The interaction was “Implement X”, it gave an implementation, I responded “function y does not exist use a different method”, it instead of following that instruction gave me a link to the documentation for the library that it claim’s contains that function and told me I am wrong.

I said the documentation it linked does not contain that function and to do something different and yet it still refused to follow instructions and pushed back.

At that point I “fired” it and wrote the code myself.

jpc0 6 days ago | parent | prev [-]

> Or the simpler version of the above: LLM writes code. You try and compile it. You get an error message and you paste that back into the LLM and let it have another go. That's been the main way I've worked with LLMs for almost three years now.

I’m going to comment here about this but it’s a follow on to the other comment, this is exactly the workflow I was following.

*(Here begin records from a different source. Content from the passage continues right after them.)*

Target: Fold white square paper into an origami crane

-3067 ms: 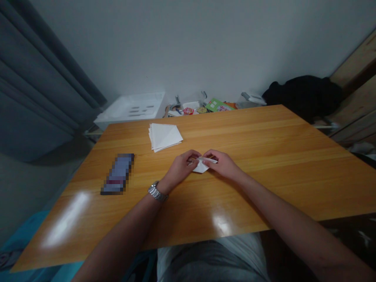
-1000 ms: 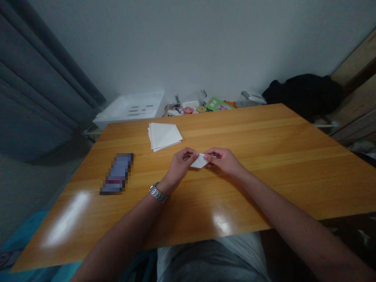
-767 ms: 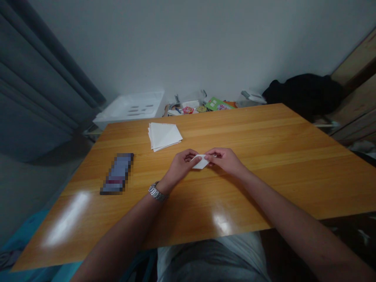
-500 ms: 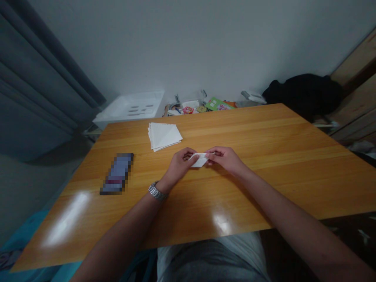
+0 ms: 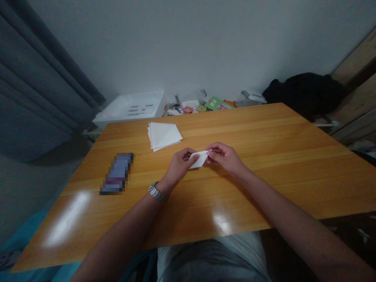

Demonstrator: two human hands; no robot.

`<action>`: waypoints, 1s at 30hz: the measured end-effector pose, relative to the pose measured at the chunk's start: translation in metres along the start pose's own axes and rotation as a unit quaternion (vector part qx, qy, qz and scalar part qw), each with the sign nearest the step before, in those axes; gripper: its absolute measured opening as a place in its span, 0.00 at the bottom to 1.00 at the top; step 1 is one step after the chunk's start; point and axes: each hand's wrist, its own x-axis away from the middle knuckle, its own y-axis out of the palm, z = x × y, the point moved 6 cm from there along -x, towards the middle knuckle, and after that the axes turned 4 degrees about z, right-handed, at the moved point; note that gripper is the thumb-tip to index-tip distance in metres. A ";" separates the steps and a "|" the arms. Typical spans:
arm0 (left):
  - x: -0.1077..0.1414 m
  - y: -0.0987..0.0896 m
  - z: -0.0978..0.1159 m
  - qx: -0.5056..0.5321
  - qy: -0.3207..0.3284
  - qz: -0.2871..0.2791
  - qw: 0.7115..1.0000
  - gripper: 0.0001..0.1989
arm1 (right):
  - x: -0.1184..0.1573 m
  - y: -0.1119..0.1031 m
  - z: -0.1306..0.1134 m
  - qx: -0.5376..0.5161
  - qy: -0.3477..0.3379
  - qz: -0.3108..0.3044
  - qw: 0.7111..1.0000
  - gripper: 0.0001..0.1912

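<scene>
A small folded piece of white paper [image 5: 199, 159] is held between my two hands, just above the wooden table [image 5: 252, 133]. My left hand [image 5: 182, 162] pinches its left end, thumb on top and fingers curled behind. At the paper's upper right corner, my right hand [image 5: 222, 156] grips it between thumb and forefinger. The paper tilts slightly, its right end higher. A metal watch [image 5: 157, 192] is on my left wrist. Beyond my left hand lies a stack of white paper sheets [image 5: 165, 136].
A phone with a blurred screen [image 5: 117, 172] lies on the table's left side. Behind the table's far edge are a white plastic tray [image 5: 132, 103], a green booklet [image 5: 216, 103] and small clutter. A black cloth-like heap [image 5: 305, 94] sits at the far right.
My right hand has shifted slightly up and away, raising the paper's right end. The paper is now more tilted. My left hand has barely moved.
</scene>
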 end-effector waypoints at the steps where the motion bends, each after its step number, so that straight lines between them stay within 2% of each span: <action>1: 0.001 0.000 0.001 -0.001 0.000 -0.002 1.000 0.17 | 0.000 0.000 0.000 -0.002 0.002 0.002 1.000 0.17; 14: 0.003 0.005 0.003 0.036 -0.011 -0.002 0.999 0.17 | 0.001 -0.001 0.004 -0.032 0.022 0.058 0.998 0.17; 21: 0.003 0.001 0.004 0.022 -0.005 0.022 1.000 0.18 | 0.003 0.002 -0.001 -0.059 0.047 0.033 0.997 0.24; 27: 0.003 0.005 0.000 0.022 -0.006 -0.013 1.000 0.18 | 0.001 -0.001 0.007 -0.047 0.049 0.044 0.997 0.19; 30: 0.004 0.006 0.000 0.020 -0.009 -0.032 0.999 0.17 | 0.000 -0.003 0.011 -0.053 0.059 0.050 0.996 0.19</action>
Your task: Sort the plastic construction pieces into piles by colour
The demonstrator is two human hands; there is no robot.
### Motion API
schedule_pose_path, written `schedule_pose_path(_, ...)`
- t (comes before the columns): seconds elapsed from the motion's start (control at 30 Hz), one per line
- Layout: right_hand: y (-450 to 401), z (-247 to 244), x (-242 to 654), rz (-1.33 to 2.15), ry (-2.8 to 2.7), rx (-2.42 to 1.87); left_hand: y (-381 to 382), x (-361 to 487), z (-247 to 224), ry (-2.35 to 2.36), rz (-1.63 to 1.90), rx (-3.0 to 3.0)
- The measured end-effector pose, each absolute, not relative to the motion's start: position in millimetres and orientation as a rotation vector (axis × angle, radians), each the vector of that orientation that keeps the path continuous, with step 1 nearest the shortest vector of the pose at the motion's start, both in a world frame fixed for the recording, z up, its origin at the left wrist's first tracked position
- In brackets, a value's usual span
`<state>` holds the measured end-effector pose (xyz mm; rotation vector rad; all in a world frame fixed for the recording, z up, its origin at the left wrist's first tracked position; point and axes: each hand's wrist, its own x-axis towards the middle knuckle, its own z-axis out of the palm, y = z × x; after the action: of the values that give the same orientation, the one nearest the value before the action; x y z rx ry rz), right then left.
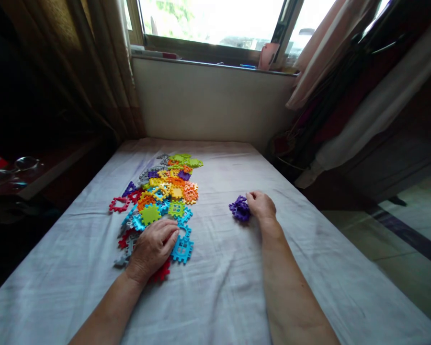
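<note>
A heap of colourful plastic interlocking pieces [177,192] with notched edges spreads over the left half of the sheet. My left hand [154,244] rests on the near end of this heap, fingers curled and close together. Whatever lies under its fingertips is hidden. Beside that hand is a blue window-shaped piece [183,249], and a red piece [161,272] shows below the wrist. Apart from the heap, to the right, sits a small cluster of purple pieces [240,209]. My right hand [261,206] is closed at its upper right edge, pinching a purple piece there.
A pale sheet [215,302] covers the flat surface, which ends at a low wall [211,100] under a window. Curtains [107,72] hang at left, clothes [345,124] at right. A pair of glasses [27,164] lies on a dark ledge at left.
</note>
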<state>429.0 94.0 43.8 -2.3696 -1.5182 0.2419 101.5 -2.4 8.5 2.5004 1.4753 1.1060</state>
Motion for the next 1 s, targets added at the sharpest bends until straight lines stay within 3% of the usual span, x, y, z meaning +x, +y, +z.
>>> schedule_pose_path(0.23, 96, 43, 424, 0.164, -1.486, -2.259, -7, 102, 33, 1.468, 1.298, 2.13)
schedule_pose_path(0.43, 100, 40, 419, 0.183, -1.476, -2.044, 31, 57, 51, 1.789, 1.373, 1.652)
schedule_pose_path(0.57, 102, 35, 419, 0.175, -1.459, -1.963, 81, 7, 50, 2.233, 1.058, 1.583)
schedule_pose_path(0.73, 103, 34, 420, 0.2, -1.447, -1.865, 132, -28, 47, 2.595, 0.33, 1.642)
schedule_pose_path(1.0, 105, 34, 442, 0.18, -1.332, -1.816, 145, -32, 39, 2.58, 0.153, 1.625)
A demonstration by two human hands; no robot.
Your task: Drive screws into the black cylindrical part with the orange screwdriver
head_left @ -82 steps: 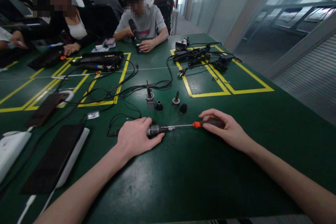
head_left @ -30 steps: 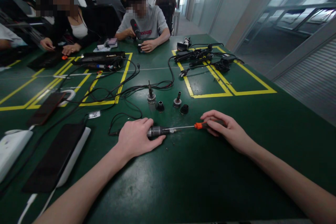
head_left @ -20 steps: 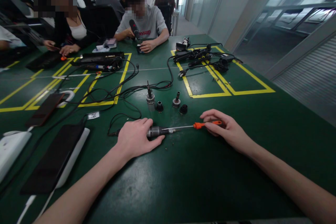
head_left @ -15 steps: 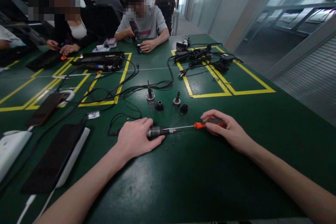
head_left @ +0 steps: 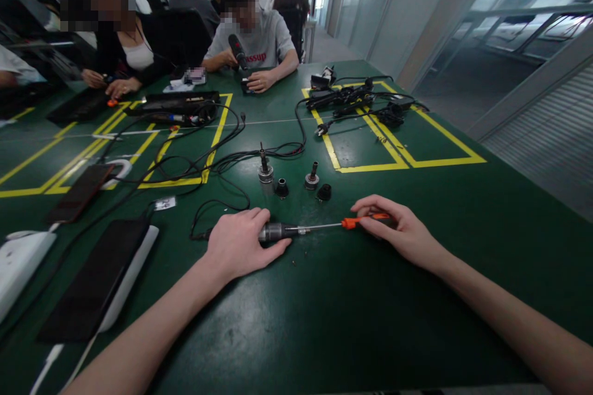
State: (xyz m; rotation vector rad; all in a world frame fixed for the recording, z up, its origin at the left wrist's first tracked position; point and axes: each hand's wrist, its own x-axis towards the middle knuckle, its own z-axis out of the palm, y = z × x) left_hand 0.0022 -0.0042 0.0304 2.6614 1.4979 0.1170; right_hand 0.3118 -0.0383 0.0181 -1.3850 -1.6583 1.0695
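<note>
My left hand [head_left: 238, 244] lies over a dark cylindrical corded tool [head_left: 275, 232], its fingers wrapped round the body and the thumb along the near side. An orange-handled screwdriver [head_left: 351, 222] is held in the fingertips of my right hand [head_left: 401, 226]. Its thin metal shaft points left and its tip reaches the silvery front end of the tool; whether it sits in a screw is too small to tell. Two tiny pieces, perhaps screws [head_left: 293, 263], lie just in front of the tool.
Beyond my hands stand two metal-and-black cylindrical parts [head_left: 265, 171] and two small black caps [head_left: 325, 192]. Black cables [head_left: 231, 160] run across the left side. A phone [head_left: 92, 281] rests at the near left. Two co-workers [head_left: 259, 43] handle things across the green table [head_left: 287, 333].
My right hand has shifted slightly left, and the orange handle has turned a little in its fingers. My left hand and the tool stay in place.
</note>
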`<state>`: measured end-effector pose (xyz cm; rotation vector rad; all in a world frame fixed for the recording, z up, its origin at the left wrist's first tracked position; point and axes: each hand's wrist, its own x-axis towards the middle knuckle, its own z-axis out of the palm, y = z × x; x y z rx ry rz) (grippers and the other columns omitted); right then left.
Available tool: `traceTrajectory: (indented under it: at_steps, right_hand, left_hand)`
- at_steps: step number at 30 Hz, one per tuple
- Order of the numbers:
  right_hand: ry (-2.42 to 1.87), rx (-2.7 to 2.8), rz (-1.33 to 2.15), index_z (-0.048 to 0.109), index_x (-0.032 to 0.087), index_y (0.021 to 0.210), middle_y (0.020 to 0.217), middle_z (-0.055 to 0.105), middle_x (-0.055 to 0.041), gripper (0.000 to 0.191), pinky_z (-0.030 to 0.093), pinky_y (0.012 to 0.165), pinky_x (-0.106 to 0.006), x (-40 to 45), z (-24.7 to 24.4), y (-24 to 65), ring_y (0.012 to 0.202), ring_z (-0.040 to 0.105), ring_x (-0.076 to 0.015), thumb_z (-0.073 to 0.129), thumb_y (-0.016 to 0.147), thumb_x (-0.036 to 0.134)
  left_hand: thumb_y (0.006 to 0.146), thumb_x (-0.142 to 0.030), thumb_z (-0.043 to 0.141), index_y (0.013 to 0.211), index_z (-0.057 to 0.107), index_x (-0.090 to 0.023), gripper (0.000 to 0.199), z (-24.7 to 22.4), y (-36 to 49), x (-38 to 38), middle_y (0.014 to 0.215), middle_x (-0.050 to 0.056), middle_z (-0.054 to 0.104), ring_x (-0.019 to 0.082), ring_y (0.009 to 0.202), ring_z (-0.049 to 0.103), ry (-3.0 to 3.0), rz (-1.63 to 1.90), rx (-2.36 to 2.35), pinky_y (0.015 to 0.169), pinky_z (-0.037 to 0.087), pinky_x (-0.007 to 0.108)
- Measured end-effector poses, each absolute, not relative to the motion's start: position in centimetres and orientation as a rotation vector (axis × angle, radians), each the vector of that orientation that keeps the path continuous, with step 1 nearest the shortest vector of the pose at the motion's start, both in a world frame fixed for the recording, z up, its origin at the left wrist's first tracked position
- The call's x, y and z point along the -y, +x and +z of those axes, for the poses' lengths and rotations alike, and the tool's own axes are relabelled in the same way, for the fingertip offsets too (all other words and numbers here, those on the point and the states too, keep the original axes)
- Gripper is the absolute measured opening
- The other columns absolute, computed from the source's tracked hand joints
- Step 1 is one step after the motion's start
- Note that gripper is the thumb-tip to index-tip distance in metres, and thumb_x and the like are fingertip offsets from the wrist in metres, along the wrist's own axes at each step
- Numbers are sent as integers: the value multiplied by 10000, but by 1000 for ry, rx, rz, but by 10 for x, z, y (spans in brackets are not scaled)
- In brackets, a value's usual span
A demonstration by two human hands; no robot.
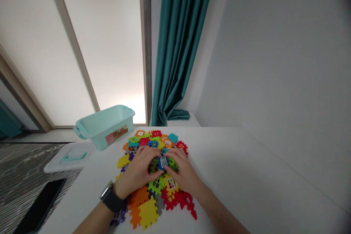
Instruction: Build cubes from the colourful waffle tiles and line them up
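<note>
My left hand (135, 170) and my right hand (181, 171) meet over a heap of interlocking plastic puzzle tiles (153, 137) in many colours. Between their fingertips is a blue tile with a white window frame (163, 162), joined to green tiles that are partly hidden. Both hands grip this small cluster. Below my hands lie a lime green tile (157, 186), a yellow tile with a white window (171, 186), a red tile (178, 199) and a large yellow tile (148, 212). My hands hide the heap's middle.
The heap lies on a white table (227, 168). Behind it stands a pale turquoise plastic bin (104, 126), and a transparent lid (68, 157) sits at the table's left edge. A black smartphone (40, 204) lies lower left, over striped carpet. A black-strapped watch (109, 196) circles my left wrist.
</note>
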<state>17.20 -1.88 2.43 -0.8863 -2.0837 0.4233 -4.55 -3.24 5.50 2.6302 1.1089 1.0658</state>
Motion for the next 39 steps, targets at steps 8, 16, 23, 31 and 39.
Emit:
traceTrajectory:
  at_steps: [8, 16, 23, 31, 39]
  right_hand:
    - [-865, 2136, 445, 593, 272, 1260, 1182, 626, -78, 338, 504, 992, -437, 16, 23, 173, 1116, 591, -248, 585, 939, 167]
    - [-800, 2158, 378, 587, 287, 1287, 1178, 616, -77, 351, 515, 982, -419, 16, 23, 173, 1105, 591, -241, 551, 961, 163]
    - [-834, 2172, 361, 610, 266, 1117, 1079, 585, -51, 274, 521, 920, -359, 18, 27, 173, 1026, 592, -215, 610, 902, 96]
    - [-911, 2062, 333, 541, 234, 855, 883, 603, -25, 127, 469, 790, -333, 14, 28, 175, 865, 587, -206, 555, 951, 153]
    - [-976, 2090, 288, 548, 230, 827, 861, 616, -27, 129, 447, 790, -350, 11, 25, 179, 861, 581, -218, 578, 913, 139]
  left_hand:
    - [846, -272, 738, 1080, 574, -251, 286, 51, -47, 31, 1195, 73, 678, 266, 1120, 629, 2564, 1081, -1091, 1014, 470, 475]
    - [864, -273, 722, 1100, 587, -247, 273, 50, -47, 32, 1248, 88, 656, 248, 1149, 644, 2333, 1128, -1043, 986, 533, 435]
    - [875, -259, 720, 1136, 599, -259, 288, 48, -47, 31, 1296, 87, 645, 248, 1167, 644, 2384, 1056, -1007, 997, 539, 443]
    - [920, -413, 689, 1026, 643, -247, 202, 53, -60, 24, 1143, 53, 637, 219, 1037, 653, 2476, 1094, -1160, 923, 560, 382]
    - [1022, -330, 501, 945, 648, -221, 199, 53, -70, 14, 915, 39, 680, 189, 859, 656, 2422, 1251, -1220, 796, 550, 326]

I had given it the compiler error and it blamed an environment issue, I confirmed the environment is as it claims it should be, it linked to documentation that doesn’t state what it claims is stated.

In a coding agent this would have been an endless feedback loop that eats millions of tokens.

This is the reason why I do not use coding agents, I can catch hallucinations and stop the feedback loop from ever happening in the first place without needing to watch an AI agent try to convince itself that it is correct and the compiler must be wrong.

elliotto 6 days ago | parent [-]

You're responding to simonw, the guy who could be considered the single leading voice in practical applications of llms, with an anecdote about how one time the bot gave you a compiler error, and llm coding is therefore useless.

jpc0 5 days ago | parent [-]

I would agree with you if it was just one time, this is multiple times.

Also look up appeal to authority, everyone can be better, I respect Simon don’t get me wrong, but I don’t read names before I comment and you would probably do well to do the same, let what people say stand on their own.

elliotto 5 days ago | parent [-]

I read what you wrote and let it stand on its own. Your comment mentioned a single time the bot had failed - there was no mention of it occurring multiple times. Maybe you should flesh out your anecdotes properly.

If you are treating anonymous posts on forums with the same authority as experts on those topics then it makes sense why you are struggling to use new tooling.

jpc0 5 days ago | parent [-]

> I use AI for sure, but only on things that I can easily verify is correct

Where did I say I was struggling, I stated a preference, I even stated lived experience with using a coding agent and a chat based LLM interface and have a preference for the chat based version.

I don’t struggle to use modern tooling, I pointed out that the analogy is terrible and how my lived experience proves that, I do use LLMs in anger daily for coding tasks, I just don’t treat them like interns.

Many time the points I used indicate that what I am doing is not in the training set, when you work on hard problems you run into edge cases a little more reliably than when you don’t.

Stop defending a man you don’t know on the internet, his words defend him well enough and I can hope he just stops using that analogy because it is fundamentally flawed, which is the point of my comments. The rest of his comment makes perfect sense and is the way I use LLMs and have to work around their idiosyncrasies anyway.